Example: Determinants
of Adult Homosexuality in White Males.
Example: The Seattle
Social Development Project.
Sept 30 - class was conducted as a chat room. The
transcript is available online.
Sept 28 We discussed levels of measurement and
some people seemed to still be confused. I'll attempt a better
explantion here.
The first and most important question is: is the measure
continuous or
categorical? This is
important because continuous variables are required for the use of
statistics such as the mean, standard deviation, correlation and
regression. With continuous measurement we have precise distances
between the items measured, with categorical we just have them sorted
into discrete categories.
If a variable is
continuous,
we can ask whether it is "interval" or "ratio". Both
of these have precise distance measurement between points. In
addition, ratio measures have a logically meaningful zero point.
With ratio measures, we can talk about ratios between variables, e.g.,
say that $50 is twice as much money as $25. With interval
variables, such as fahrenheit temperatures, we cannot make such
statement.
If a variable is
categorical,
we can ask whether it is "dichotomous," "nominal" or "ordinal"
Dichotomous variables have only two categories. These can be two
natural categories such as "male' and "female" or they can be
artificial "dummy" variables, such as: are you a Catholic
or not;. With dichotomies you can u se regression and correlation.
Nominal variables have more than two categories, but not in any order
or with a measured distance between them.
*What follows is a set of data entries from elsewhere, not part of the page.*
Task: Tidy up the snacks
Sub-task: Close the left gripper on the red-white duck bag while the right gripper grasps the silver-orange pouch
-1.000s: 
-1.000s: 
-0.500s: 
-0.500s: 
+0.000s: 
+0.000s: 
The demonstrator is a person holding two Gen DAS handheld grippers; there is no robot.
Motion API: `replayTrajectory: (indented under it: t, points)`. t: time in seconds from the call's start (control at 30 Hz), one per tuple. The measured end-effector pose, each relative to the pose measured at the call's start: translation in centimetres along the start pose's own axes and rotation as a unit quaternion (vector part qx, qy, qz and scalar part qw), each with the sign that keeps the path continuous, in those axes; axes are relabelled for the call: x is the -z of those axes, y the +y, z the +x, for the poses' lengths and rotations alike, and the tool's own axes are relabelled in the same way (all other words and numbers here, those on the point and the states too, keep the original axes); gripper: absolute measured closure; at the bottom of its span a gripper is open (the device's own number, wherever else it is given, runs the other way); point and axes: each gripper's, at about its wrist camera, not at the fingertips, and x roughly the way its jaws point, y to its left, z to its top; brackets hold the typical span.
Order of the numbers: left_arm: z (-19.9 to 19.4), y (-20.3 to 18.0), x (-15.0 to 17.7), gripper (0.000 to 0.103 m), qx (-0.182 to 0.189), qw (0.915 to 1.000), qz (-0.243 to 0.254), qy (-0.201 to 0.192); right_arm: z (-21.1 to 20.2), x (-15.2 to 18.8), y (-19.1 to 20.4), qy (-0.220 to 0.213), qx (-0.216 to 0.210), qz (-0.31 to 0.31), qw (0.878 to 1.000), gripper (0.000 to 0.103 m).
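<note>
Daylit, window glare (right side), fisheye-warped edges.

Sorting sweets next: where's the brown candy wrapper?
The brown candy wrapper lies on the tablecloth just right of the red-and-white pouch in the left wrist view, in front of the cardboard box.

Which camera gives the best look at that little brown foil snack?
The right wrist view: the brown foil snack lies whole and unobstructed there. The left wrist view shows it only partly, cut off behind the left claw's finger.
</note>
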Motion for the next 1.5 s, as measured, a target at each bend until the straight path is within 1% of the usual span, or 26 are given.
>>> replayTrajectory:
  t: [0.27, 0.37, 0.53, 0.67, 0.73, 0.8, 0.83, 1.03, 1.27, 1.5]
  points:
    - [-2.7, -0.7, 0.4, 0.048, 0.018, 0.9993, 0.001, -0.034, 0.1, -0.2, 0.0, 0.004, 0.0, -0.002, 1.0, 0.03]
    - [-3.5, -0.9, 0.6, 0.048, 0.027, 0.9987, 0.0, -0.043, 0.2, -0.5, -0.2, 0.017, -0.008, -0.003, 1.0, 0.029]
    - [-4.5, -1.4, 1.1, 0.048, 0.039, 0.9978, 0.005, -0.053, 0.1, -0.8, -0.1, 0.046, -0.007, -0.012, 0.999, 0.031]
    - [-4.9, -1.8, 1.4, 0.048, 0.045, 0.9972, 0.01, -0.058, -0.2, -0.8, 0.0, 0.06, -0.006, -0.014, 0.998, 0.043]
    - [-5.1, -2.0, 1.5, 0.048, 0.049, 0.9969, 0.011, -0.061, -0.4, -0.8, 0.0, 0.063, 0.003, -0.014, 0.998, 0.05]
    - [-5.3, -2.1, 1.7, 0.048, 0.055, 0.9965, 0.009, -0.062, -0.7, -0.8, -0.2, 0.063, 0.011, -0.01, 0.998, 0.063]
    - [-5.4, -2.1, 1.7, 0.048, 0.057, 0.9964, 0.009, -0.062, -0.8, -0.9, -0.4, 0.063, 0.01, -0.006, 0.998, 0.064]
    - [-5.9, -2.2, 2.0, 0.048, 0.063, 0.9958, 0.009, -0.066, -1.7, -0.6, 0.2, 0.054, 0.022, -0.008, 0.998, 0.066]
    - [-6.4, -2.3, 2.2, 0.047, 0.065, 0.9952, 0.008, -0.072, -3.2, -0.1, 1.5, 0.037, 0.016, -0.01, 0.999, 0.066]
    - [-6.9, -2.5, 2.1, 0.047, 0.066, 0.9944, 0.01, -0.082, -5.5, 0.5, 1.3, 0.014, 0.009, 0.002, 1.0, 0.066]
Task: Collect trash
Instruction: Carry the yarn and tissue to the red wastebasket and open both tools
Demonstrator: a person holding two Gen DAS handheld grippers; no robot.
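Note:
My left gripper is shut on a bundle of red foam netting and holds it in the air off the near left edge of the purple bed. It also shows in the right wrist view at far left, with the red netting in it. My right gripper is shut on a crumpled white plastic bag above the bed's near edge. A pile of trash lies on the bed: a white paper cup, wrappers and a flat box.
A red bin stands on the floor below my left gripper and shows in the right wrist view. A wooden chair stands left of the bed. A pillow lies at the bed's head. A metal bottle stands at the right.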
Ordinal variables have the categories in a logical order (from
"lower" to "higher"). An
In answering questions about measurement, give the highest or best
level of measurement that is justified. Any variable that meets
the criteria for a ratio variable also meets the criteria for an
interval variable, but the criteria for a ratio variable are more
stringent so we would say that it is ratio measurement. Any
ordinal variable also meets the criteria for a nominal variable, but if
it meets the criteria for ordinal we say it is ordinal.
Today will be a general review for the Midterm on
Monday. On Friday, we will have the online chat review (see the
course
home page). If you have specific questions, this will be an
opportunity to ask them. After Friday's class, please use the
Discussion List in WEBCT for any further questions. The advantage
of this over email is that everyone can see the answers. I will
log in over the weekend and answer questions posted there.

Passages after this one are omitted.